だが顔を上げても窓はしまっており、外の風景は見れない。開けると他の皆の邪魔になる。
横を見てもそこにあるのはモヒカンばかり、たまにゆらゆら揺れはするがそんなものを見ても気分が一新されるわけもなく。
「………外いきたい」
「……もうすぐ昼休みですよ、それまでがまんしてください」
そういって生気のない目を八木に向けるオルソン。
ここ数週間ずっと部屋にこもって図面を描いてたのだ今では皆にたような目をしていることだろう。
「領主のとこOKでたと思ったら一気に仕事きたよなあ……」
オルソンの言葉をスルーして話を続ける八木、もう完璧に集中力は切れている。
「本当ですよ……オルソンさんに新しい仕事だって聞いて来てみれば…こんなきついなんて聞いてないです」
「………」
「悪かったですよ、二人ともそんな目で見ないでください。

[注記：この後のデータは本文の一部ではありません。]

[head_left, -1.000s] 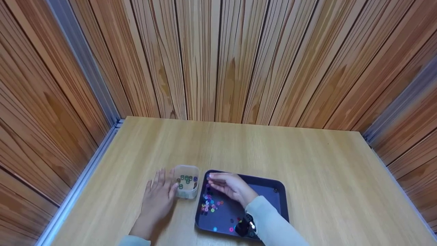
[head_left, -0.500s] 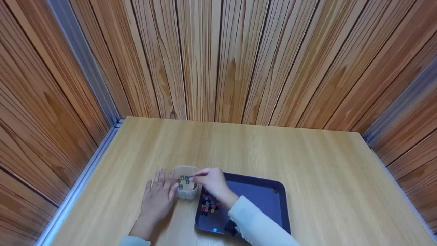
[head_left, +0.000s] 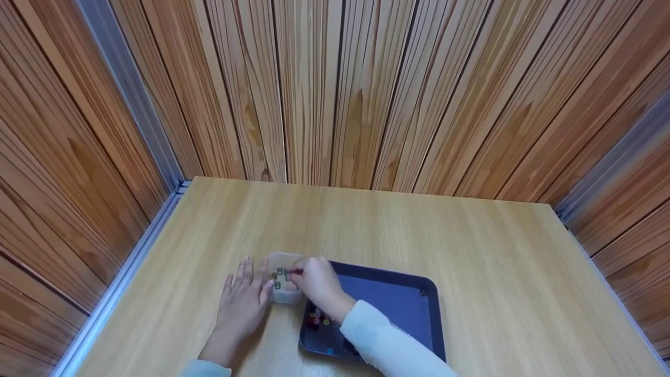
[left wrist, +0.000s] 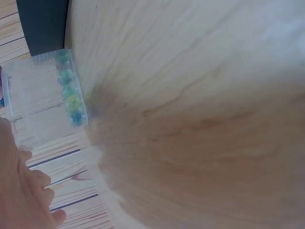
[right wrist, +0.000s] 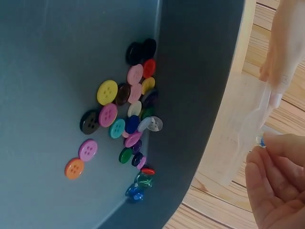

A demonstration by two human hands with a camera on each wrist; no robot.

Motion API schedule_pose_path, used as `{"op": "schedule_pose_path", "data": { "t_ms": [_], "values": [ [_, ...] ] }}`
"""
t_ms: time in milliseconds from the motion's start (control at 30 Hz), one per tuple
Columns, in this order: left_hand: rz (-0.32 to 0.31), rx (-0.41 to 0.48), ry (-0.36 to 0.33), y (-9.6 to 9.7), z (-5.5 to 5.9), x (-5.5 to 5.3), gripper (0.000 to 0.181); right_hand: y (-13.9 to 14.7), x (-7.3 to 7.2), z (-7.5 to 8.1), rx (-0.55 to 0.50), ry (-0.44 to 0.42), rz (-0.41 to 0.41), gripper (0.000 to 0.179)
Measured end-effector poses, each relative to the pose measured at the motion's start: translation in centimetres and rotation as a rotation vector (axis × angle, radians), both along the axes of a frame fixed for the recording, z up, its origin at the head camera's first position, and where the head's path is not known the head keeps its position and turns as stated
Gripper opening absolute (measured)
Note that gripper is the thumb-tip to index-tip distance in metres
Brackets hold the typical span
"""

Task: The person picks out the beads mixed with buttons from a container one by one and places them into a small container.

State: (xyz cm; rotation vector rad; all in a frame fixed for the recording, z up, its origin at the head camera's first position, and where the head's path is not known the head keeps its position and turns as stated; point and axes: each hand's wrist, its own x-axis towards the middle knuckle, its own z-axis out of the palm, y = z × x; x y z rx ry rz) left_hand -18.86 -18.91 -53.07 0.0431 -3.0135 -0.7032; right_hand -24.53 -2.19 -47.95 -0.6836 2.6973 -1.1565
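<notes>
My left hand (head_left: 243,303) lies with its fingers extended beside a small clear plastic container (head_left: 285,298), its thumb near the container's side. Several green and blue glass marbles (left wrist: 66,89) rest on the container's bottom. My right hand (head_left: 319,285) is over the container's right rim. Between its thumb and fingertips it pinches a small bluish marble (right wrist: 260,140), mostly hidden by the fingers. Right of the container stands a dark tray (head_left: 387,293), partly covered by my right forearm. Many-coloured buttons (right wrist: 108,115) lie in the tray along one wall, with a green marble (right wrist: 143,179) and a blue marble (right wrist: 135,192) near them.
A single brownish marble (head_left: 423,292) lies at the tray's far right corner. The wooden table (head_left: 366,225) extends behind the tray and to both sides. Wood-patterned walls (head_left: 356,104) enclose its back and sides.
My right hand has gone from the tray's far left corner leftward to the container, a marble at its fingertips. In the last half second it shifted only slightly. The left hand stays put.
</notes>
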Motion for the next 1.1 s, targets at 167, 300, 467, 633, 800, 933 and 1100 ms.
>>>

道連れは多い方がいいでしょう?……ではなく、学べる機会は平等に与えられるべきだと、そう思うでしょう?」
本音をかくす元気もないのか、隠す気もないのかオルソンの言葉に胡乱な視線を向ける弟弟子二人。
オルソンは軽く咳ばらいをするとすっと席を立ち口を開く。
「………休憩は大事です、外の空気でも吸いに行きましょうか」
「さっきと言ってることちがくね」
はっはっはと笑いながら外に出ていくオルソンと、その後ろを力なくついていく男3人。
こちらはこちらで中々に大変なようである。